As Owen revisits his favourite show over decades, Schoenbrun recontextualises nostalgia – framing it not as an oasis for fond remembrance, but as an alienating force. Across the years, Owen sheds former selves and returns to The Pink Opaque with fresh eyes, paling in comparison each time. The past becomes a sobering benchmark for just how far he’s departed from the child he once was. It’s a feeling best typified by yeule’s cover of Anthems for a Seventeen Year-Old Girl, an eerie simulacrum that replaces Broken Social Scene’s folky banjos with a steady guitar against electronic vocals chopped into darting arpeggios. The breathy lead vocals remain, lending an uncanniness that bleeds into the film itself. 

That sense of disorientation is present even in the compilation’s calmer tracks. “You’re so hard to find / Caught up in the weeds and tangled wires,” Maria BC laments on Taper, mirroring a young Owen escaping reality and burying himself in his favourite TV show. Drab Majesty chimes in with Photograph, an 80s throwback that feels like it is in conversation with the memorable Tears for Fears needle drop in Donnie Darko. Unsurprisingly, static is a recurring motif. The film’s closer by Frances Quinlan, Another Season, begins with white noise before blown-out guitars mimic the sound of a TV searching for signal. Elsewhere, on L’Rain’s Green, a tender piano is corrupted by crescendoing synths and guitars that explode in tangled dissonance.  

In commissioning the soundtrack, Schoenbrun requested that each artist create songs that would sound at home in Twin Peaks’ Roadhouse. “Lynchian” has been a lazy descriptor for Schoenbrun’s films thus far, but it feels most apt for I Saw the TV Glow’s electrifying live performances that set the scene for a tense reunion between Owen and Maddy at a seedy dive bar. For album highlight Claw Machine, Sloppy Jane’s Haley Dahl and Phoebe Bridgers appear as a pair of bar singers, as if they were plucked from Isabella Rossellini’s backing band in Blue Velvet. In chorus-like unison, the duo express hopes for more but settle for the void, describing painting “the ceiling black so I don’t notice when my eyes are open”. 
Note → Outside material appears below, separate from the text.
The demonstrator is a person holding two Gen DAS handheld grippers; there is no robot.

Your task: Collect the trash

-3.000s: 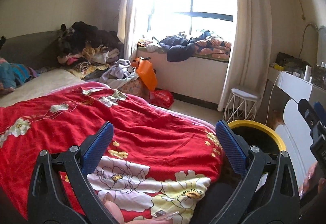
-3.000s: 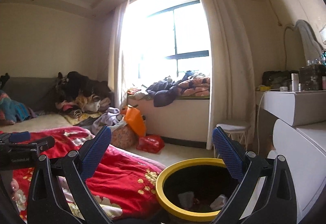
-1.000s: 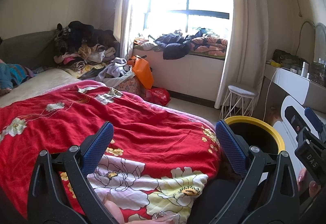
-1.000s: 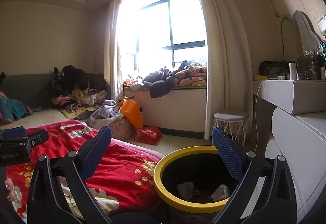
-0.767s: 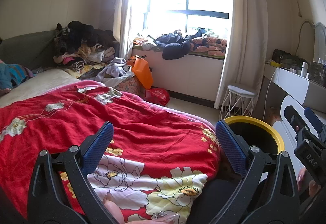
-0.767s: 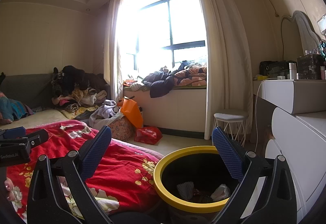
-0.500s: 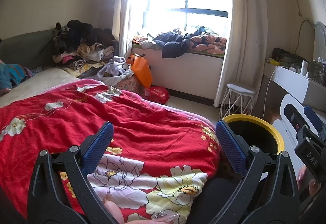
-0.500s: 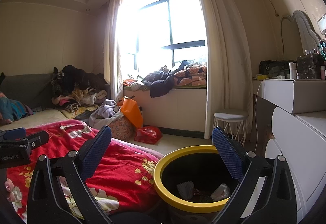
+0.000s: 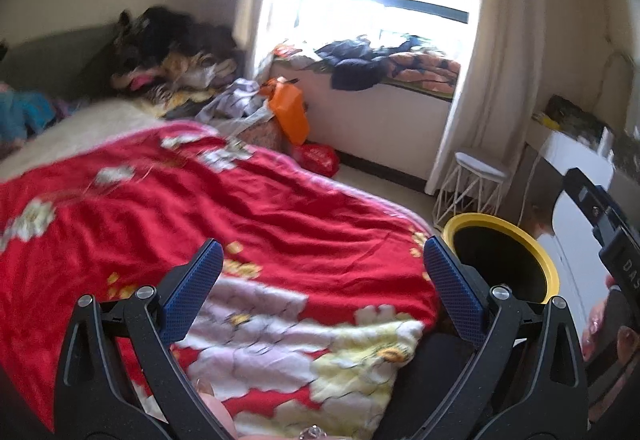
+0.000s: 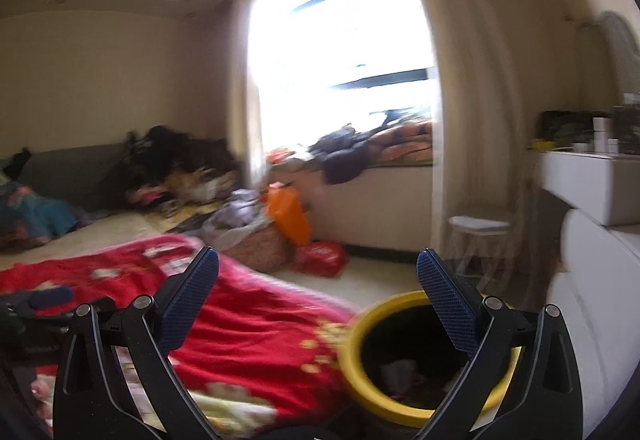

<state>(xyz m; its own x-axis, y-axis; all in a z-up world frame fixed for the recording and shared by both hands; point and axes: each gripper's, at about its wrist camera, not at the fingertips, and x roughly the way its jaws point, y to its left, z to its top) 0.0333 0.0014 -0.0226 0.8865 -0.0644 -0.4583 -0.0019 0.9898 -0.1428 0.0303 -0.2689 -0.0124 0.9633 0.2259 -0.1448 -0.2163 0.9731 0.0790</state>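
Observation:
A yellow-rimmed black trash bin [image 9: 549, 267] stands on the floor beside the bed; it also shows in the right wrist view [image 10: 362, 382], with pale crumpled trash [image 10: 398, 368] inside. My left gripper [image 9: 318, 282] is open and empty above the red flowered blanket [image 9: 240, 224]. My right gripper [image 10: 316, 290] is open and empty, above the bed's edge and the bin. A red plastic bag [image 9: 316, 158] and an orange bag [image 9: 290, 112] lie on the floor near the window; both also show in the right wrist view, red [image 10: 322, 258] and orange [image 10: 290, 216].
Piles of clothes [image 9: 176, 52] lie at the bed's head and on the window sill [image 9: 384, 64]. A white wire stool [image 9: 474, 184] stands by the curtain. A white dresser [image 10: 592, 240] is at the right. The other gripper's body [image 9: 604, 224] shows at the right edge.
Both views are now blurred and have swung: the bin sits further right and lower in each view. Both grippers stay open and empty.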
A striking pivot arrives shortly after in Psychic Wound, which sees King Woman’s Kristina Esfandiari step on stage to voice the all-consuming emotions that Owen is so reticent to expose. Over a heavy guitar riff, Owen and Maddy’s confrontation is punctuated by Esfandiari’s guttural, piercing screams, which contrast with lyrics painting someone swallowing the pain of mental anguish.

Even as Owen ultimately finds himself as alone and lost as he began, I Saw the TV Glow’s soundtrack – which empathetically articulates what the film’s illusory images can’t discern – suggest that the love between art and audience can be reciprocal. Schoenbrun said that their goal with the compilation was to create “the best soundtrack of all time,” and while that is certainly a lofty aspiration, this is an album that will undoubtedly be cherished by those who see themselves reflected in it.